Echte Heldinnen der 50er-Jahre

Zu „Die Mütter von damals“ (Leserbrief von Bodo Schulz):

Danke, Herr Schulz, für Ihren Beitrag. Wir Nachkriegsgeneration wissen nur zu gut, unter welch unglaublich harten Gegebenheiten unsere Mütter den Haushalt bewältigt und ihre Kinder großgezogen haben. In den meisten Haushalten gab es keine Zentralheizung, kein fließendes Warmwasser, keinen Geschirrspüler, keine Kaffeemaschine, noch nicht mal eine Waschmaschine oder einen Wäschetrockner! Man musste erst Holz und Kohlen aus Keller oder Schuppen heranschleppen, bevor man ans Einheizen und somit an eine warme Stube und an heißes Wasser denken konnte, das zum Kochen, Geschirrspülen, Putzen, zur Körperhygiene nötig war.
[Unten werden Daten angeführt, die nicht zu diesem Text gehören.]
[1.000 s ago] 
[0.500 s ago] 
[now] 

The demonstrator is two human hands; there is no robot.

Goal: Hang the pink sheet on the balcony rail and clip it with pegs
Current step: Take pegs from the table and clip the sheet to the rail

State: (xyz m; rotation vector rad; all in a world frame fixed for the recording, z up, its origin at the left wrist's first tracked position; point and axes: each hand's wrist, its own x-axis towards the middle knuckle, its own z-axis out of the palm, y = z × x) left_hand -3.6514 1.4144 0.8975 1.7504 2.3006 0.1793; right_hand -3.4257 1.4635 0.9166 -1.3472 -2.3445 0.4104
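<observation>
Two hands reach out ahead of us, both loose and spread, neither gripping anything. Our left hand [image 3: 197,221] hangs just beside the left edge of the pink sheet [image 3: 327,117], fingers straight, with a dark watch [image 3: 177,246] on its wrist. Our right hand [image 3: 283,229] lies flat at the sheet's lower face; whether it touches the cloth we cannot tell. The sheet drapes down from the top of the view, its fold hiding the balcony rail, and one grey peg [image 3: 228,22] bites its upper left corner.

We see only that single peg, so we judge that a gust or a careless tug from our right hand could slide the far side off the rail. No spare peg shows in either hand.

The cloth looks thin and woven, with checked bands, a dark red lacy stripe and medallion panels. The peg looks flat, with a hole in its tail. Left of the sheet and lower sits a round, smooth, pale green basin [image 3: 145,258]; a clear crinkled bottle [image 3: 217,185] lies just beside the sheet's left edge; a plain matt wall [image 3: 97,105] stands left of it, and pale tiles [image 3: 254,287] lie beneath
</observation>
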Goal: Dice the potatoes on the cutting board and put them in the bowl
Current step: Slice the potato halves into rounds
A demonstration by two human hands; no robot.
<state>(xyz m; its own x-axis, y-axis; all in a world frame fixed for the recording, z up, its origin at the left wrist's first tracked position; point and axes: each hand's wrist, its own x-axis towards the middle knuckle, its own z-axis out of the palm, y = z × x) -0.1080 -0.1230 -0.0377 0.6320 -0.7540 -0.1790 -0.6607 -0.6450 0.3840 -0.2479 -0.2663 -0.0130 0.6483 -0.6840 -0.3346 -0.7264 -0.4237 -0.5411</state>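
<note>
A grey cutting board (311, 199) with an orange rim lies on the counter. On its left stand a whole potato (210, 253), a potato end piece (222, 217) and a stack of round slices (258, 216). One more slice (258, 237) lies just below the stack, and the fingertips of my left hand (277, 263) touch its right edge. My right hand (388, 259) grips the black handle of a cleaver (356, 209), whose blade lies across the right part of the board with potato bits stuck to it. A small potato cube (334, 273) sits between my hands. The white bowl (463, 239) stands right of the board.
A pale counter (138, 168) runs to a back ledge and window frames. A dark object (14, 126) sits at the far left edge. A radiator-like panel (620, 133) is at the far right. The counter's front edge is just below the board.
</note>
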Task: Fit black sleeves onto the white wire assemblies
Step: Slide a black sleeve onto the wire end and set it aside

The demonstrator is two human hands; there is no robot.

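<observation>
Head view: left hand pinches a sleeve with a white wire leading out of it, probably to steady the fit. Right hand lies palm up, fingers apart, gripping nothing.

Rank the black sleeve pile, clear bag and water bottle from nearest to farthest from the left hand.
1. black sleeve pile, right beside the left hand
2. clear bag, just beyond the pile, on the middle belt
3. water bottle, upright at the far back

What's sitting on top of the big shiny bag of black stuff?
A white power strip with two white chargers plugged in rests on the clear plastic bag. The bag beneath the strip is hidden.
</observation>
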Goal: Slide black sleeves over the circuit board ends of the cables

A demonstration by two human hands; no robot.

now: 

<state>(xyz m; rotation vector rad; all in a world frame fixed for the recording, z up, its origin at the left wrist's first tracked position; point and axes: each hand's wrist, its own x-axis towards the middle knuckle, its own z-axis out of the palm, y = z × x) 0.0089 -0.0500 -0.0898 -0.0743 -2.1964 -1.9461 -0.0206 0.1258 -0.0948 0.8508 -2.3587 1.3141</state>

Wäschewaschen war tagesfüllende Schwerstarbeit: In der Waschküche Kessel einheizen, die Wäsche auf dem Waschtisch schrubben, mit den Händen auswringen, auf die Leine hängen, abnehmen, in die Wohnung schleppen und später die damals keineswegs mit bügelfreien und pflegeleichten Fasern ausgestattete Wäsche bügeln. Kleidung wurde genäht, geflickt, gestopft. Fertiggerichte und Mikrowelle existierten nicht – Mutter hat täglich frisch gekocht. Und trotzdem hatte sie neben all der mühseligen Hausarbeit Zeit, mit uns zu spielen, zu singen, zu basteln, Hausaufgaben zu überwachen, für uns Kinder da zu sein. Unsere wunderbaren Mütter haben uns Höflichkeit, Rücksichtnahme, Gerechtigkeit, Maßhalten, Dankbarkeit, Respekt vor den Mitmenschen gelehrt und uns zu frohen, lebensbejahenden Mitgliedern der Gesellschaft gemacht. Wenn sich nun heute so manche junge Mutter entrüstet: „Jetzt muss ich mich selber um meine Kinder kümmern“, dann wünschte ich mir, diese sogenannten „Heldinnen der Corona-Krise auf eine kleine Zeitreise“ in die 50er-Jahre schicken zu können.